Em seguida, a Camisa Verde e Branca e a Vai-Vai vieram também a  se estruturar em torno dessa nova forma de fazer o carnaval, que é a escola com mestre-sala, porta-bandeira, ala das baianas (introduzida pela Dona Eunice, na Lavapés). E depois, então, começam a surgir novas escolas e novos núcleos de carnaval, que corresponderam à migração da comunidade negra do centro em direção às periferias.

Nos anos 50, por exemplo, surge a Nenê da Vila Matilde, primeira escola de samba da zona leste, também muito importante na estruturação do carnaval paulista. Logo em seguida, aparece na zona norte a Mocidade Alegre, no bairro do Limão, e a Rosas de Ouro, que nasce na Brasilândia e hoje está na Freguesia do Ó.

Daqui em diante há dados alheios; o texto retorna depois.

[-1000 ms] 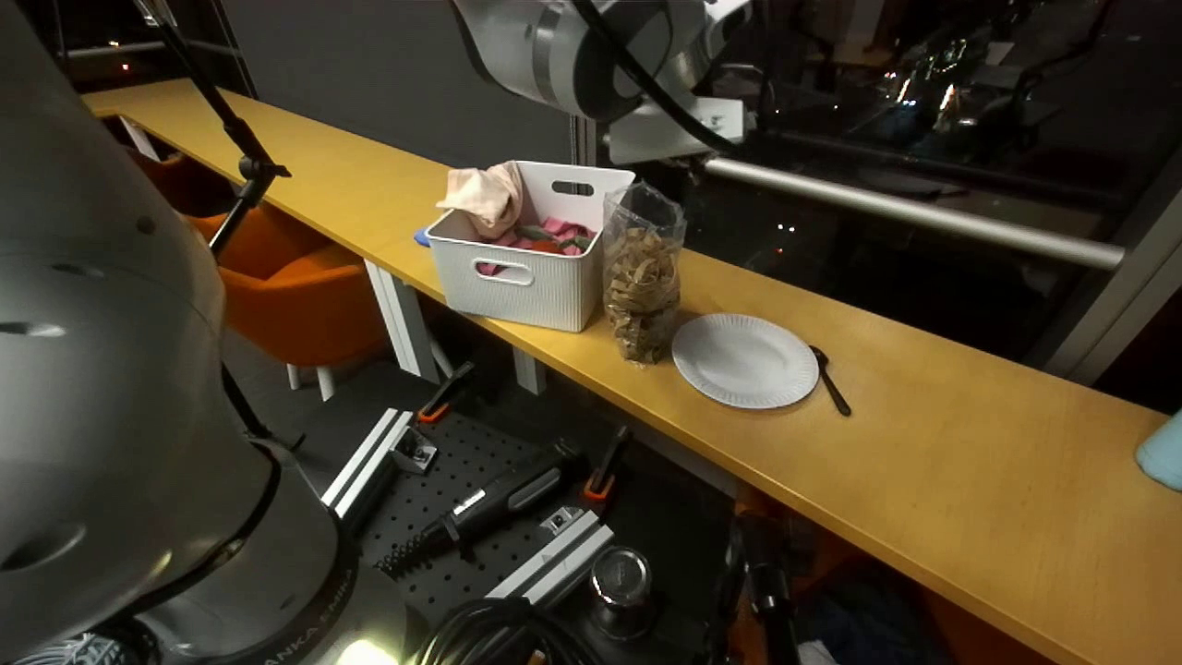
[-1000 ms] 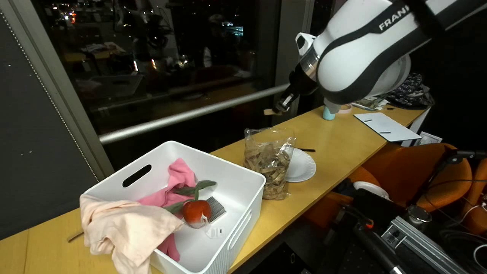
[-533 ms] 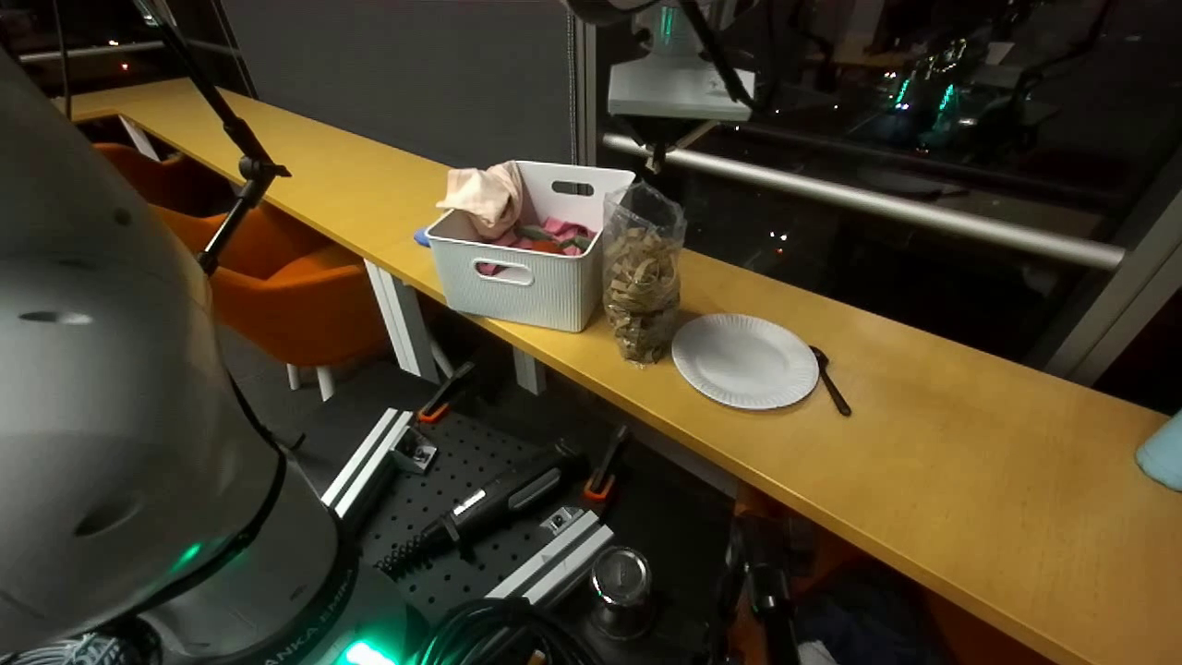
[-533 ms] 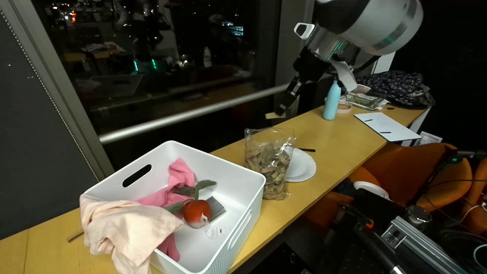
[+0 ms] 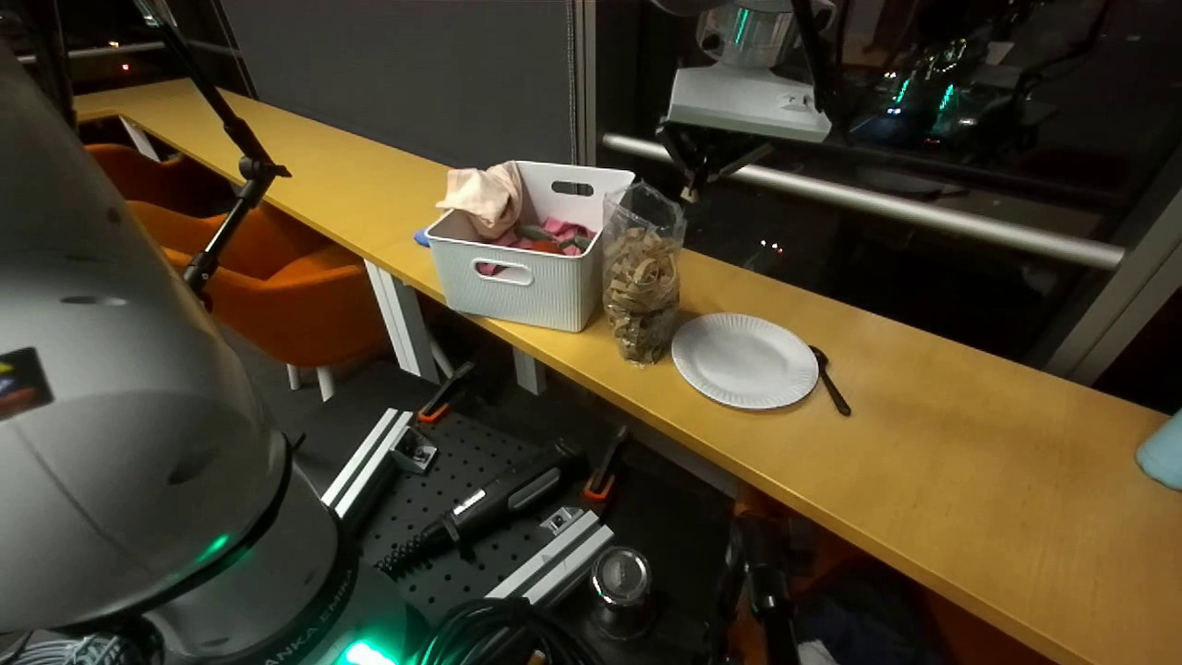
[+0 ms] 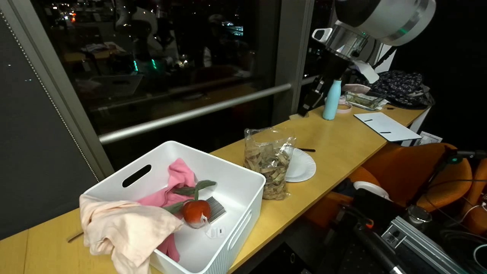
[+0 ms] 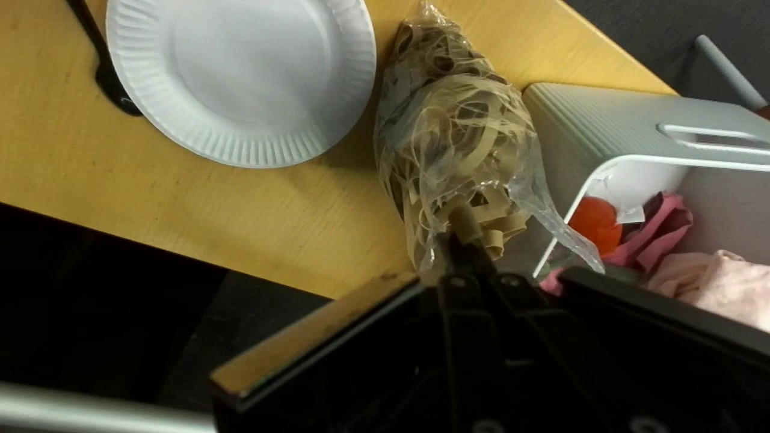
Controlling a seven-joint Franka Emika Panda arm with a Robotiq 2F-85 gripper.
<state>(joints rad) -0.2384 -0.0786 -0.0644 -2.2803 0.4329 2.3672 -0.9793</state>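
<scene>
My gripper (image 6: pixel 303 111) is shut on a small tan strip (image 6: pixel 298 117), which sticks out past the fingertips; in the wrist view the strip (image 7: pixel 465 224) shows blurred at the tips. In an exterior view the gripper (image 5: pixel 699 174) hangs above the table's window side, up and right of a clear plastic bag (image 5: pixel 642 286). That bag stands upright with its top open, filled with similar curled tan strips. Seen from the wrist, the bag (image 7: pixel 463 132) lies below and beyond the fingers. Gripper and bag look apart.
A white basket (image 5: pixel 517 282) beside the bag holds pink cloth, a red fruit-like toy (image 6: pixel 196 211) and a peach cloth (image 6: pixel 129 228) over its rim. A paper plate (image 5: pixel 744 361) and a black spoon (image 5: pixel 831 380) lie near the bag. A blue bottle (image 6: pixel 332 101) stands farther along, near a window rail (image 6: pixel 194 114).
The gripper, still holding the strip, has shifted to the right in an exterior view, away from above the bag toward the bottle. The wrist has tilted. The robot's base light has turned green.
</scene>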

Em 1967 tem início a oficialização do desfile das escolas de samba. Até então, as escolas faziam seus próprios percursos pela cidade. Em 1968 acontece o primeiro desfile oficial, na avenida São João, que abrigou o evento até 1977, quando ele passou para a avenida Tiradentes. Os mais velhos devem lembrar das arquibancadas que eram montadas e desmontadas na Tiradentes…

Em 1991 é que o desfile é transferido para o sambódromo e passa a ter então uma sede exclusiva. E nesse percurso as escolas passaram a se enquadrar a determinadas regras e requisitos para poder desfilar, e aí, de certa maneira, o carnaval deixa as ruas e adentra uma estrutura mais oficializada.

Mas isso aconteceu apenas em parte. Muitos blocos de rua ainda resistem na cidade de São Paulo. Mas talvez seja no interior do Estado que isso se dê de forma mais forte. A Folha de São Paulo publicou no fim de semana passado uma interessante matéria sobre a tradição dos bonecos gigantes e cabeções em cidades do interior, como São Luiz do Paraitinga, São José dos Campos e Santana do Parnaíba.

Seguindo essa tradição, o Museu da Língua Portuguesa organiza, pelo segundo ano consecutivo, um desfile de bonecos gigantes na Praça da Luz, neste sábado, às 13h.